# Buying G27



## hi im drummer03 (Oct 27, 2008)

So i was in my local gun shop.The guy told me he had something for me.He brought a box out,soon as he rounded the corner i seen the infamous black rounded edge box.Inside was a G27 that was traded in for money,maybe less than a year old.The gun came with 3mag, 2 Scherer Mags Extension and a Pearce PG2733.Also has a 3.5lb trigger installed.The guy had a laser but took it out.He left the guide rode and pull down tabs from the laser.There wanting 400 plus tax...Does this seem like a good deal?


----------



## Ptarmigan (Jul 4, 2008)

Yes, it does indeed sound like a good deal.


----------



## tekhead1219 (May 16, 2008)

Better jump on that one, won't last long at that price.


----------



## RevDerb (Jun 4, 2008)

I hope that you're not waiting for any more encouragement. GET IT!


----------



## BeefyBeefo (Jan 30, 2008)

Very good deal. Hurry up and get over there! :mrgreen:

-Jeff-


----------



## Ram Rod (Jan 16, 2008)

If you don't do it, you'll kick yourself.


----------



## Glockamania® (Dec 21, 2006)

If you don't want it, can you give me the info of the store?


----------



## rccola712 (Aug 26, 2008)

i hardly know anything about guns, much less prices and i 'wowed' when i read the price!


----------



## RevDerb (Jun 4, 2008)

So, did you buy it or not? Are you out shooting it right now?

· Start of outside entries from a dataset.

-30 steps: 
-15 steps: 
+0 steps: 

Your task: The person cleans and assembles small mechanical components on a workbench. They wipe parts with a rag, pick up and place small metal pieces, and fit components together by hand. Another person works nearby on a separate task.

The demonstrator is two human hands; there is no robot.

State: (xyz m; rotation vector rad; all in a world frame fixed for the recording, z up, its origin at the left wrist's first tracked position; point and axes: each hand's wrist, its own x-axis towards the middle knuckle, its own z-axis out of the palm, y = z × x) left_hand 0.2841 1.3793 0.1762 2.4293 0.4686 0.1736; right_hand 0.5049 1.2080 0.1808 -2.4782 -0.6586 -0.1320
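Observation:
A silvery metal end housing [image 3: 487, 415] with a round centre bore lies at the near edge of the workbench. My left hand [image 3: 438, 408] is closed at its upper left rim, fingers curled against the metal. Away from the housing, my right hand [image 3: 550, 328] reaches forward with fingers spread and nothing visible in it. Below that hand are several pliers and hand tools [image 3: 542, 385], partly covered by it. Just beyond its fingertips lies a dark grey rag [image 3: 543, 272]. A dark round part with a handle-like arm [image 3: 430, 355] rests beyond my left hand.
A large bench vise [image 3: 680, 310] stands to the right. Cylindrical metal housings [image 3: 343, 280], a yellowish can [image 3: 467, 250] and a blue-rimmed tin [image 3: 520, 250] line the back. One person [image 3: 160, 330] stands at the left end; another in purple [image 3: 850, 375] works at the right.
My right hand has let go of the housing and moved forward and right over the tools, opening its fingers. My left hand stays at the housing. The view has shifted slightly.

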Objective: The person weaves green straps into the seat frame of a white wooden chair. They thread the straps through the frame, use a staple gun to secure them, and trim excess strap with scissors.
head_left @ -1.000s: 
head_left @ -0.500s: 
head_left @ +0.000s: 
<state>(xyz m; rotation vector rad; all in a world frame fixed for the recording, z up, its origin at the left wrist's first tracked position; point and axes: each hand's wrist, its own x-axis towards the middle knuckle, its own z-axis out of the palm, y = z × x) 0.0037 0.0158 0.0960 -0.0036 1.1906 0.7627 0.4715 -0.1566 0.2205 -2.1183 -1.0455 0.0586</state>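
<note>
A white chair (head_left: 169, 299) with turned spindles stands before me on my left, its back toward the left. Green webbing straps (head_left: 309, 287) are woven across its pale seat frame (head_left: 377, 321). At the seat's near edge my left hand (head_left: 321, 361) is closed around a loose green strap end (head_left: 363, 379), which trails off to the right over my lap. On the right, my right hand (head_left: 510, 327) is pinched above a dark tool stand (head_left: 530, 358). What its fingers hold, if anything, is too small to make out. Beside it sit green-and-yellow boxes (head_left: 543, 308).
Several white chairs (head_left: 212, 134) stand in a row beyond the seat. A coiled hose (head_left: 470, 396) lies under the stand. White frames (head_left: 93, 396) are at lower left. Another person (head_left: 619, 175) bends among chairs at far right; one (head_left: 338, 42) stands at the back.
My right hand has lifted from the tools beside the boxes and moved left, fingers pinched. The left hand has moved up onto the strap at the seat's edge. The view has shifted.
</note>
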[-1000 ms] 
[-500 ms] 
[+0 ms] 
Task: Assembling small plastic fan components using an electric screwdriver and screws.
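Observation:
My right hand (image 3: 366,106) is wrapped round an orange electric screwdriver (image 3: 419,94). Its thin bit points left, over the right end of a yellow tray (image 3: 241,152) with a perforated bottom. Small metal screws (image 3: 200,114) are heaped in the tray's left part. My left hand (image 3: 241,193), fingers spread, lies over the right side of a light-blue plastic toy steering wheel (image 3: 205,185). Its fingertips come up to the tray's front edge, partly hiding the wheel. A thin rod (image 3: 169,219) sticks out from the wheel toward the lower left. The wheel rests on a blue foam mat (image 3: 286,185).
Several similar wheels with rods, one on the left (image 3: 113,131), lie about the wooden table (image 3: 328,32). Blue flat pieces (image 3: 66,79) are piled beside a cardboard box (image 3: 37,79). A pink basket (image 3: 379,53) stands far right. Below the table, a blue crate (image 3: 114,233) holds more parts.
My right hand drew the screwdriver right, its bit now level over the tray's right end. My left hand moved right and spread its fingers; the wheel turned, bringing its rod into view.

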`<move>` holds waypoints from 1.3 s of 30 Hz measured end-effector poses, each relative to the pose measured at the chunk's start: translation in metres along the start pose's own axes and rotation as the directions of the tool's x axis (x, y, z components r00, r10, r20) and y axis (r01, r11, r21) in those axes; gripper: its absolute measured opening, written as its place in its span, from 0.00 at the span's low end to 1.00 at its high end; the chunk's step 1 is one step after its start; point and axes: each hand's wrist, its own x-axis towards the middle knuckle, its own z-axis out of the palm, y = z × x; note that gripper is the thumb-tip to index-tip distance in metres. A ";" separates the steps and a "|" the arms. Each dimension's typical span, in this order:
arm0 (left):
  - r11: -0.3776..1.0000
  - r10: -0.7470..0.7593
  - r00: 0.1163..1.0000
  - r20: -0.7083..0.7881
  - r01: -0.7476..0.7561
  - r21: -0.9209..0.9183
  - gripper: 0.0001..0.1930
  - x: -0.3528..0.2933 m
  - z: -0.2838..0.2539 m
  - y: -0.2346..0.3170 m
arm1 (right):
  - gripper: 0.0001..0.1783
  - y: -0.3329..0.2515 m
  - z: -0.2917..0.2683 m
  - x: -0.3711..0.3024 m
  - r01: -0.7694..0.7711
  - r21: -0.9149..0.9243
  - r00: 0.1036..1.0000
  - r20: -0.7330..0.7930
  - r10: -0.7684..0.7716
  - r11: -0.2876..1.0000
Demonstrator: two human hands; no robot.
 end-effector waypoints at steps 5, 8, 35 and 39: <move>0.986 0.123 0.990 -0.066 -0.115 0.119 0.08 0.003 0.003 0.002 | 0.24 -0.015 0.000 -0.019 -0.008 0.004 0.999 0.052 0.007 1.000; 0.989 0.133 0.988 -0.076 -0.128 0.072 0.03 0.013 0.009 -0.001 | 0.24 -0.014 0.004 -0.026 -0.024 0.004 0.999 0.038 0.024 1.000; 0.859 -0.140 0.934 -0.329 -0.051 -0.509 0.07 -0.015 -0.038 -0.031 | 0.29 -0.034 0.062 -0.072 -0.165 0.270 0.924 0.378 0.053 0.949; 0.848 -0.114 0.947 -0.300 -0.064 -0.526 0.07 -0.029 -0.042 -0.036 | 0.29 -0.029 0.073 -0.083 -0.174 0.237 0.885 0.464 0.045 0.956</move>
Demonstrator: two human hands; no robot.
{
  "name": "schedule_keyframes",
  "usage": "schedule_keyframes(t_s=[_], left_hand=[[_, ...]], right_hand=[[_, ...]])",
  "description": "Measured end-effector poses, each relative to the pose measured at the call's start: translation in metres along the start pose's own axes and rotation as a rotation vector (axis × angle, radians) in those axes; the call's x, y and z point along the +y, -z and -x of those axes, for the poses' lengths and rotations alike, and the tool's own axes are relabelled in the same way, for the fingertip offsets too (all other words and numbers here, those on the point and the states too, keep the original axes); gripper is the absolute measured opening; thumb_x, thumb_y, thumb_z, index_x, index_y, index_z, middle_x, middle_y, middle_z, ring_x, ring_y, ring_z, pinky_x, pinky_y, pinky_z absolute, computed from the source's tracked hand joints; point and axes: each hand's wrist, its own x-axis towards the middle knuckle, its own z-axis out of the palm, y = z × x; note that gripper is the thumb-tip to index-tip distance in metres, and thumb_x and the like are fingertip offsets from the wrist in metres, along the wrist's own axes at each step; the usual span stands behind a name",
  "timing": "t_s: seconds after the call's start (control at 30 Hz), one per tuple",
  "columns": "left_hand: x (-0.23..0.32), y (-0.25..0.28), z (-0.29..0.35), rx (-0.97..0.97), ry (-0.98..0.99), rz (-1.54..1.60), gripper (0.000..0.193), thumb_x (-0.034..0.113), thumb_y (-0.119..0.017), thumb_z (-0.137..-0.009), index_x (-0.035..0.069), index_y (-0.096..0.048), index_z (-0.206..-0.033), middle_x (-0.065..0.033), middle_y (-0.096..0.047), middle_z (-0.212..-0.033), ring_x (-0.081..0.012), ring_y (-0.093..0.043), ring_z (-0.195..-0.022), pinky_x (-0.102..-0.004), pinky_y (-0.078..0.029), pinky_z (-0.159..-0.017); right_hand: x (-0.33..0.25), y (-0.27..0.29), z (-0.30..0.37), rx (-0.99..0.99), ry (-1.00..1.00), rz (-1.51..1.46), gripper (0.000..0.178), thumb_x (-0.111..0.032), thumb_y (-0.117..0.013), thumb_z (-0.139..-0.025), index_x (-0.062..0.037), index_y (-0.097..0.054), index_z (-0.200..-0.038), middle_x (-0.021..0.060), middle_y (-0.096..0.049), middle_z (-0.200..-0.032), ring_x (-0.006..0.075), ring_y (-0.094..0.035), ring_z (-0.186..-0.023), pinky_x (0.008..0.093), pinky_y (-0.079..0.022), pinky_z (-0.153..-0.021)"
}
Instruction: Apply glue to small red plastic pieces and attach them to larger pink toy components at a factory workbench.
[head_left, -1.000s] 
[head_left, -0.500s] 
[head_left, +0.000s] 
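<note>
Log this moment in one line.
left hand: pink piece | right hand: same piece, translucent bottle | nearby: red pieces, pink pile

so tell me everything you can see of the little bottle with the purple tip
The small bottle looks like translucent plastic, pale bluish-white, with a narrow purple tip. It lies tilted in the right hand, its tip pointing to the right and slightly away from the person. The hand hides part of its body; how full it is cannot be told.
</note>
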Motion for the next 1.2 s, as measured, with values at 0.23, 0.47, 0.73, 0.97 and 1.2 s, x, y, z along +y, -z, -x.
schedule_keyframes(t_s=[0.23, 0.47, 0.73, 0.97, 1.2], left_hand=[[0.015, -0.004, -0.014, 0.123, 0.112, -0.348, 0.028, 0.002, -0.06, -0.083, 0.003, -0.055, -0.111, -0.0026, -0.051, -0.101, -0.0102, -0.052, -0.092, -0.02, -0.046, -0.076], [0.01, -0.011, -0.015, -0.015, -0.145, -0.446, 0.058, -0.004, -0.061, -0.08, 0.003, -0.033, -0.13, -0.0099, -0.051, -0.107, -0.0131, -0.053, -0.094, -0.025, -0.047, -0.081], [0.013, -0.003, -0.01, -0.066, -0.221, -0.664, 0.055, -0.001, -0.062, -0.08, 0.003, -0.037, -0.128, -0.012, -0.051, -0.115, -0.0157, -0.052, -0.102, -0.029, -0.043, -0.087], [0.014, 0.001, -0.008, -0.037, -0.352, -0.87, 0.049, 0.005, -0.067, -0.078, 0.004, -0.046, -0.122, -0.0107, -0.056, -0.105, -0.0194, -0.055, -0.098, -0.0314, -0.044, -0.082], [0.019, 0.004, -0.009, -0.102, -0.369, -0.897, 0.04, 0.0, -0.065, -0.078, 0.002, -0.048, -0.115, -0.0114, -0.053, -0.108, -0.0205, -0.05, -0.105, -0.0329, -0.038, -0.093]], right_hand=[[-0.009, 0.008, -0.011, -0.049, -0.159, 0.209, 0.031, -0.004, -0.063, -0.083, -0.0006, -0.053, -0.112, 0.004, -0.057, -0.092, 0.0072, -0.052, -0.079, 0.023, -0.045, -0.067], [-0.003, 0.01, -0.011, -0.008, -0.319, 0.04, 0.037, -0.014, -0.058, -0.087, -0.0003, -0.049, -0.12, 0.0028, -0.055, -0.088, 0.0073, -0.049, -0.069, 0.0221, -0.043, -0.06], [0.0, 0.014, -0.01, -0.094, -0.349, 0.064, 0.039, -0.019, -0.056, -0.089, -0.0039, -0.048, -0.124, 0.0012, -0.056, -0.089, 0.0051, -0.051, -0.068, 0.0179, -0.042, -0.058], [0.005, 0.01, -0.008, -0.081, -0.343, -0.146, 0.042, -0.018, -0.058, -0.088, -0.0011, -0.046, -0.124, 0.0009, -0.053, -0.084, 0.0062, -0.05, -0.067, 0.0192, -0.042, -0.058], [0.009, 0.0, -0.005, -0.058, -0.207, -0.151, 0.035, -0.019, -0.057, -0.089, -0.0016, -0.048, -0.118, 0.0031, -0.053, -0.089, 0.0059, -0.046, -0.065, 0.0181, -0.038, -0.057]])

What did you think of it? With the money you saved you can buy a 9mm conversion barrel and a G-26 mag for cheaper range trips. Pics? Do you know what that is in my avatar? Can you maybe guess?:smt023


----------



## hi im drummer03 (Oct 27, 2008)

Well guys sorry i havent been on lately.Well went to the store and here it is...


----------



## hi im drummer03 (Oct 27, 2008)

Also how do i replace the pull down tabs?
How much are they and where do i order?I dont really like how this one is made for the laser so the push to one side or the other...


----------



## RevDerb (Jun 4, 2008)

hi im drummer03 said:


> Well guys sorry i havent been on lately.Well went to the store and here it is...


Yaaayyy!!! It's about time! Congratulations. You made a wise decision. Enjoy.:smt023


----------